たとえば「長女には生前に結婚費用と住宅資金として既に3,000万円超を与えているので、死後の財産は不動産も含め次女に全て相続させ、遺留分も請求しないで欲しい」といった内容を遺言書に記載するとよいでしょう。
また、子どもが年の離れた兄弟などである場合は、贈与等の総額にも差がある可能性があるので、具体的な金額等を比較して記載しておくと相続人の理解が得やすいかもしれません。
②生前に相続人全員で協議する
遺言書の作成の際に相続人全員にその旨や内容を通知したり、親族全員で話し合いをするという方法もあります。
遺言書は遺言者が自由に作成できるものなので、本来であれば誰にも相談する必要はありませんし、同居していない相続人には特に連絡等を取らないことが多いです。
しかし、あえて遺言書を作成する前にその旨と内容を相続人に伝えることで後々のトラブルを回避できるかもしれません。
もちろん反発による争いが生じる危険も否めませんが、全員の落としどころを探る意味でも決して無意味ではありません。
また、話し合いの際に遺留分権利者が納得してくれれば、「遺留分の放棄」という手続きを取ることも可能です。

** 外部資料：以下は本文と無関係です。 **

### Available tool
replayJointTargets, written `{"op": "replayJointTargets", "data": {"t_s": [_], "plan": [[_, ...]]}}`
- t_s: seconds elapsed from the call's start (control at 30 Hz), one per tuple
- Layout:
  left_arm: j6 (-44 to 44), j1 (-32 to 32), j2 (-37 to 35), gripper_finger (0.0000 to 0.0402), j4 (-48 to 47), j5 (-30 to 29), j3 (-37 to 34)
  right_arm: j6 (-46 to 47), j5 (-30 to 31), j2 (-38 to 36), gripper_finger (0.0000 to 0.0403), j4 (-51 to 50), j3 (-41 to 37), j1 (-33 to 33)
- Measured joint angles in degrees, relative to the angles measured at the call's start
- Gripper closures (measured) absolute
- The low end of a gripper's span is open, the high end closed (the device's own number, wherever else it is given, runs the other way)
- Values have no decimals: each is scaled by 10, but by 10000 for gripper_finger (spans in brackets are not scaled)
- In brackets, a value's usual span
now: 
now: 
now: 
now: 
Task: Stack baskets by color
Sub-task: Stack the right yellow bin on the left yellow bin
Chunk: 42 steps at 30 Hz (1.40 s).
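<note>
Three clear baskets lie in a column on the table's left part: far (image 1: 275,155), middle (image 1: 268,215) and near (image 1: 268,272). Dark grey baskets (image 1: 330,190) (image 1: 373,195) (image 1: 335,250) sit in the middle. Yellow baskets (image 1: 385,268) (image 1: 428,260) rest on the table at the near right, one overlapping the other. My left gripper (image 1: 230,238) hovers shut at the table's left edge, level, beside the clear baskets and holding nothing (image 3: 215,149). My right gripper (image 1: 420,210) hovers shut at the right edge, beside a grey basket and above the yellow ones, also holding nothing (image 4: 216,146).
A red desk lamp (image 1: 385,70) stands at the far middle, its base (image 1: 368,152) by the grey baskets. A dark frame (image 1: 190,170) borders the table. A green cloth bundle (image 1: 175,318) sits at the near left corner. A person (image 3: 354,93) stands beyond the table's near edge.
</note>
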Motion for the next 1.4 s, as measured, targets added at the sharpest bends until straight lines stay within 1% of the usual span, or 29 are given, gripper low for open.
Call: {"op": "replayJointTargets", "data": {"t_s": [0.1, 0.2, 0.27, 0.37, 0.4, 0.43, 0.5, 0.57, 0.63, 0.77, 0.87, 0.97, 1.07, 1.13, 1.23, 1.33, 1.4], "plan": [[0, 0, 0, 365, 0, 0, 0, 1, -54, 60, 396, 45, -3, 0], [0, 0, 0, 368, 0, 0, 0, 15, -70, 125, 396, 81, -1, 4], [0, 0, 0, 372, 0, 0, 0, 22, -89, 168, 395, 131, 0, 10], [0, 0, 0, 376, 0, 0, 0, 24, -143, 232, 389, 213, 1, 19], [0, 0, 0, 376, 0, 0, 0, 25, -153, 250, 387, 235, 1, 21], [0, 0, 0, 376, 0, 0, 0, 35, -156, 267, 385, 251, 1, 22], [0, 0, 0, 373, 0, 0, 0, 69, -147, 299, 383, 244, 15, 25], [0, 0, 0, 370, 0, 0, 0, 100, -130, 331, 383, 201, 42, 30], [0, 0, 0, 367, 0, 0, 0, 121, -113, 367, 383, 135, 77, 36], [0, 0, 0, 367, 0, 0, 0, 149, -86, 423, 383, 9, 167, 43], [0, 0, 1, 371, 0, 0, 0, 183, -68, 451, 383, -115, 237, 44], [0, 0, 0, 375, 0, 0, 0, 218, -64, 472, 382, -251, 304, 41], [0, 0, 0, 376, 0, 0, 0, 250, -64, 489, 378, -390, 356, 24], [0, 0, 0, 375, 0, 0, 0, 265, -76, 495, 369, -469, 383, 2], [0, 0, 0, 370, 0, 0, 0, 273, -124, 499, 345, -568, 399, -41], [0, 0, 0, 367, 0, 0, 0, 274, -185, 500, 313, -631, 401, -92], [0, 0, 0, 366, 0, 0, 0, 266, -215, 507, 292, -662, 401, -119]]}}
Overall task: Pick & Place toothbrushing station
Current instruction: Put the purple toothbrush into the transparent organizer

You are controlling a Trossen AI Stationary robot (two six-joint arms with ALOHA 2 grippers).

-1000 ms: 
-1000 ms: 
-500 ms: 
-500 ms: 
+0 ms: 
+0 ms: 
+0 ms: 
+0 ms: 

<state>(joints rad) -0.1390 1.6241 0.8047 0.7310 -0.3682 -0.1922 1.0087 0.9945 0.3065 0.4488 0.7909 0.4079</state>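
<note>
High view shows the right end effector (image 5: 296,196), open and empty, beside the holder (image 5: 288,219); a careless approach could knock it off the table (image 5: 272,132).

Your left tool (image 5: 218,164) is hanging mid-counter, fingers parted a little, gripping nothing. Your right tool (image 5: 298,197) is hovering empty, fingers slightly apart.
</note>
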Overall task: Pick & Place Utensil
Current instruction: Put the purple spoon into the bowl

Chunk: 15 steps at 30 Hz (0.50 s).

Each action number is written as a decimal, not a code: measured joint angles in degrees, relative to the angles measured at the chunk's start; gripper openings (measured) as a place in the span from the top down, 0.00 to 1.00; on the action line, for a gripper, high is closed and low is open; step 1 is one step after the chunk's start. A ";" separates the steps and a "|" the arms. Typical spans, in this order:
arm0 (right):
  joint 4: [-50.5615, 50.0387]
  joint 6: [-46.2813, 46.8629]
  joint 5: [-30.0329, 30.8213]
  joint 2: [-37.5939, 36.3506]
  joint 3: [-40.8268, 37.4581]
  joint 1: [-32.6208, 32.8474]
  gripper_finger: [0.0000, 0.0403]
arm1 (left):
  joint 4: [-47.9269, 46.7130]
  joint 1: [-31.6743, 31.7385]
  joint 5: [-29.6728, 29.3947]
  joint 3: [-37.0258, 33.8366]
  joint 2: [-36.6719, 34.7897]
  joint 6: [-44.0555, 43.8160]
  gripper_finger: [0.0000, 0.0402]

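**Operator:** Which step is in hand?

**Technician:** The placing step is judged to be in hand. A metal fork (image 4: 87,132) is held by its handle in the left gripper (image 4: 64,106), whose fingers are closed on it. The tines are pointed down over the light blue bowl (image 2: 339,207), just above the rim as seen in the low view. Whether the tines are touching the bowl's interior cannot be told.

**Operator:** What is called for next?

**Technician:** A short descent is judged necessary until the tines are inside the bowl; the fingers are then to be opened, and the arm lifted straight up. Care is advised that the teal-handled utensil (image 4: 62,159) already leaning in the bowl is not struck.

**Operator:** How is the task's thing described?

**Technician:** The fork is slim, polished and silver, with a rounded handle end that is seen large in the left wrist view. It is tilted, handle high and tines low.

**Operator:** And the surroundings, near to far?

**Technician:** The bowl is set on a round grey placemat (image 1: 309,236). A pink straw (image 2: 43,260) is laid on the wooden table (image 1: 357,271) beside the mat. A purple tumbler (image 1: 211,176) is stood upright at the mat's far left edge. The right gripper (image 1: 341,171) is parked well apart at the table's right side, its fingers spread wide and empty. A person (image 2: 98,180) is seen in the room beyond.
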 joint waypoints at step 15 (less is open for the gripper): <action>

実際には遺留分を放棄するだけの生前贈与等の代償性があったことなどを家庭裁判所に申し立てて認めてもらわなければなりませんが、そういったことを含めて相続人の理解を得て遺言書を作成するというのが一番いいのかもしれません。
さいごに
遺言と遺留分は切っても切れない関係です。
遺言書によって相続分を指定することは、相続人同士のトラブルや揉め事のきっかけになってしまうケースが多いため、特に遺留分を侵害するような遺言をする場合には、生前に充分な対策を練っておくことが大切です。
自分で遺言書を作成することに不安がある場合は、弁護士などの専門家に頼ることも検討しましょう。